Bring together copies of the lines in the data below that contain the word "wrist".

== == ==

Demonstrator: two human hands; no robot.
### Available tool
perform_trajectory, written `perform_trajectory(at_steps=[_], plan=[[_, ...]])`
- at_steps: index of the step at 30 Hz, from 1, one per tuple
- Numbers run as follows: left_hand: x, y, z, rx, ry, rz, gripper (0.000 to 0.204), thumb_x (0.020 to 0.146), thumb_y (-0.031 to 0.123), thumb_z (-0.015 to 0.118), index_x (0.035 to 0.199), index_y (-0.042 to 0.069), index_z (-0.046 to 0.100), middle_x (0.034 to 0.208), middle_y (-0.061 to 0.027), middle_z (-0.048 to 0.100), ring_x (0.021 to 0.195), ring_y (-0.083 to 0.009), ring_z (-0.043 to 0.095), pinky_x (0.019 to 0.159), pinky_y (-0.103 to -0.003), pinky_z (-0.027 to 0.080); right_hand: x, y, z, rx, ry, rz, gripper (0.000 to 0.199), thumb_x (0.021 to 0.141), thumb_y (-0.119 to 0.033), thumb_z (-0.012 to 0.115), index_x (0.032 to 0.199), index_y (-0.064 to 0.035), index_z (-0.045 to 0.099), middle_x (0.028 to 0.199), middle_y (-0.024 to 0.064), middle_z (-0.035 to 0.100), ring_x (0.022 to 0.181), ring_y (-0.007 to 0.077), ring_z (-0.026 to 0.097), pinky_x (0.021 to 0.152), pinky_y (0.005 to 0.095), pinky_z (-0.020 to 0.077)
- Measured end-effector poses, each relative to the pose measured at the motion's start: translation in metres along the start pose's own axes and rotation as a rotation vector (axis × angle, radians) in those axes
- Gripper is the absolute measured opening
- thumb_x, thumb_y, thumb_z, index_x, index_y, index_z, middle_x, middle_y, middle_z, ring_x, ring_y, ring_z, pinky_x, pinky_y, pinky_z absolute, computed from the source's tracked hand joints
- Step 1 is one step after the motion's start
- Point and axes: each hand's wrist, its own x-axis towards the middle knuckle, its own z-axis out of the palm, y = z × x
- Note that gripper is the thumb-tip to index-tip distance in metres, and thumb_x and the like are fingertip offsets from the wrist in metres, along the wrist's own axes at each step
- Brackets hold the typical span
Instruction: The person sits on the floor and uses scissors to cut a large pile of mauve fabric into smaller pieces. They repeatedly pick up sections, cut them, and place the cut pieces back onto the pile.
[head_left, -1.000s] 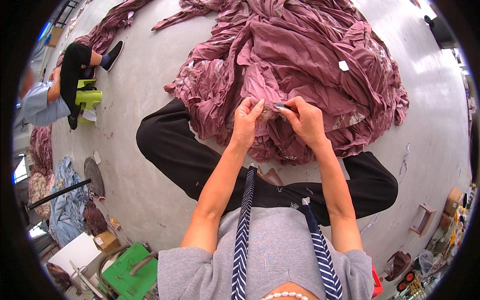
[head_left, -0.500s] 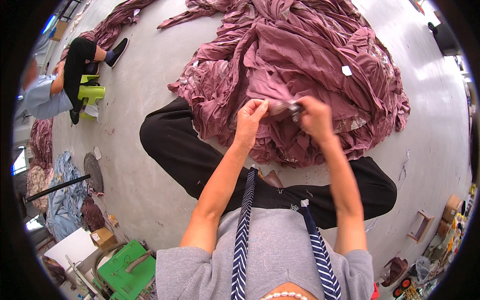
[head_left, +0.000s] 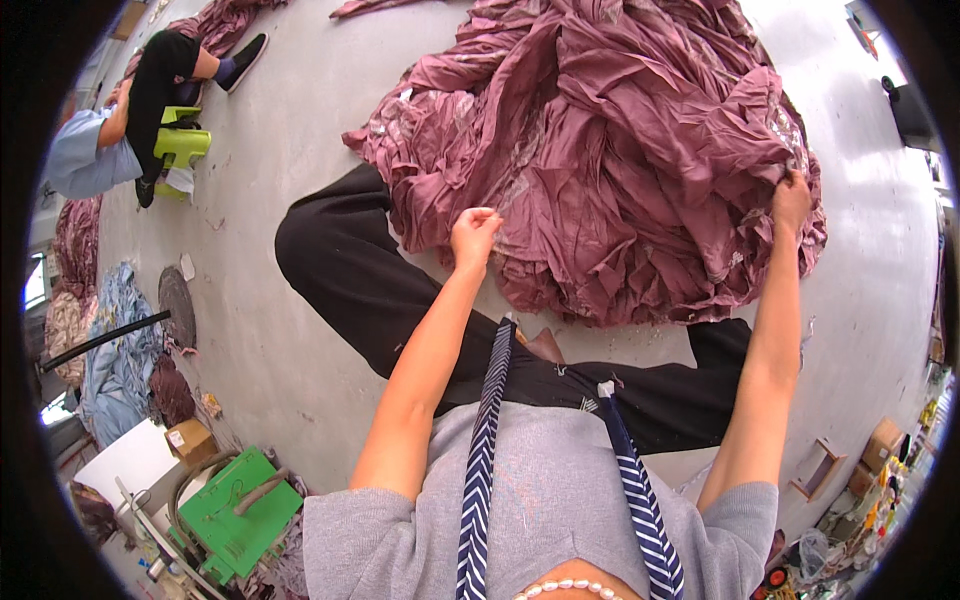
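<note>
The left hand (head_left: 473, 232) pinches a fold of the maroon cloth (head_left: 610, 160) heaped on the floor (head_left: 300, 200). Well apart, the right hand (head_left: 790, 200) grips its far edge, fingers pressed together.

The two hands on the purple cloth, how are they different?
The left hand is closed in a fist at the near edge of the mauve cloth pile, close to the body. The right hand is stretched far out to the side, gripping the cloth's far right edge. The left arm is bent; the right arm is almost straight. Both are bare and pinch the same cloth.
</note>
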Motion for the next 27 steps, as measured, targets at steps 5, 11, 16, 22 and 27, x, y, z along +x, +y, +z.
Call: perform_trajectory(at_steps=[5, 11, 16, 22, 27], plan=[[0.006, -0.046, 0.034, 0.405, -0.134, -0.005, 0.037, 0.075, 0.018, 0.071, 0.107, 0.005, 0.057, 0.093, -0.0068, 0.062, 0.084, -0.0149, 0.059, 0.071, -0.027, 0.048, -0.028, -0.001, 0.025, 0.053, -0.114, 0.018, 0.027, 0.078, -0.015, 0.050, 0.101, -0.0088, 0.064, 0.093, 0.0177, 0.065, 0.088, 0.0336, 0.062, 0.077, 0.0405, 0.0476], [-0.011, -0.076, 0.083, 0.372, -0.288, -0.073, 0.033, 0.079, 0.023, 0.069, 0.102, 0.004, 0.055, 0.081, -0.0064, 0.064, 0.071, -0.0158, 0.061, 0.063, -0.027, 0.047, -0.059, 0.002, 0.008, 0.508, -0.477, 0.086, 0.035, 0.075, -0.005, 0.057, 0.110, 0.0015, 0.058, 0.096, 0.0088, 0.066, 0.086, 0.0152, 0.062, 0.078, 0.0264, 0.0469], [-0.005, -0.071, 0.080, 0.131, -0.335, -0.257, 0.012, 0.087, 0.014, 0.060, 0.091, 0.004, 0.053, 0.077, -0.0057, 0.063, 0.065, -0.0138, 0.061, 0.056, -0.025, 0.048, -0.144, -0.037, -0.041, 0.488, -0.096, 0.108, 0.013, 0.083, -0.007, 0.058, 0.095, -0.0038, 0.062, 0.087, 0.0057, 0.066, 0.077, 0.0136, 0.061, 0.071, 0.0283, 0.0474], [-0.011, -0.050, 0.071, -0.026, -0.364, -0.313, 0.011, 0.090, 0.011, 0.055, 0.087, 0.004, 0.046, 0.075, -0.0096, 0.060, 0.067, -0.0210, 0.065, 0.054, -0.030, 0.054, -0.284, -0.122, -0.030, 0.848, -0.722, 0.077, 0.022, 0.077, -0.009, 0.067, 0.097, -0.0030, 0.061, 0.085, 0.0077, 0.064, 0.071, 0.0114, 0.060, 0.061, 0.0259, 0.0487], [-0.022, -0.012, 0.066, -0.078, -0.477, -0.237, 0.013, 0.089, 0.012, 0.056, 0.085, 0.006, 0.046, 0.075, -0.0097, 0.061, 0.067, -0.0199, 0.066, 0.055, -0.028, 0.054, -0.319, -0.163, 0.013, 0.635, -0.900, 0.045, 0.032, 0.071, -0.011, 0.069, 0.101, -0.0019, 0.060, 0.084, 0.0078, 0.062, 0.068, 0.0163, 0.059, 0.062, 0.0278, 0.0468]])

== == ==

• _Your response_
- Point and axes: each hand's wrist, its own x-axis towards the middle knuckle, its own z-axis out of the palm, y = z × x
- Note that gripper is the thumb-tip to index-tip distance in metres, and thumb_x and the like are fingertip offsets from the wrist in metres, along the wrist's own axes at each step

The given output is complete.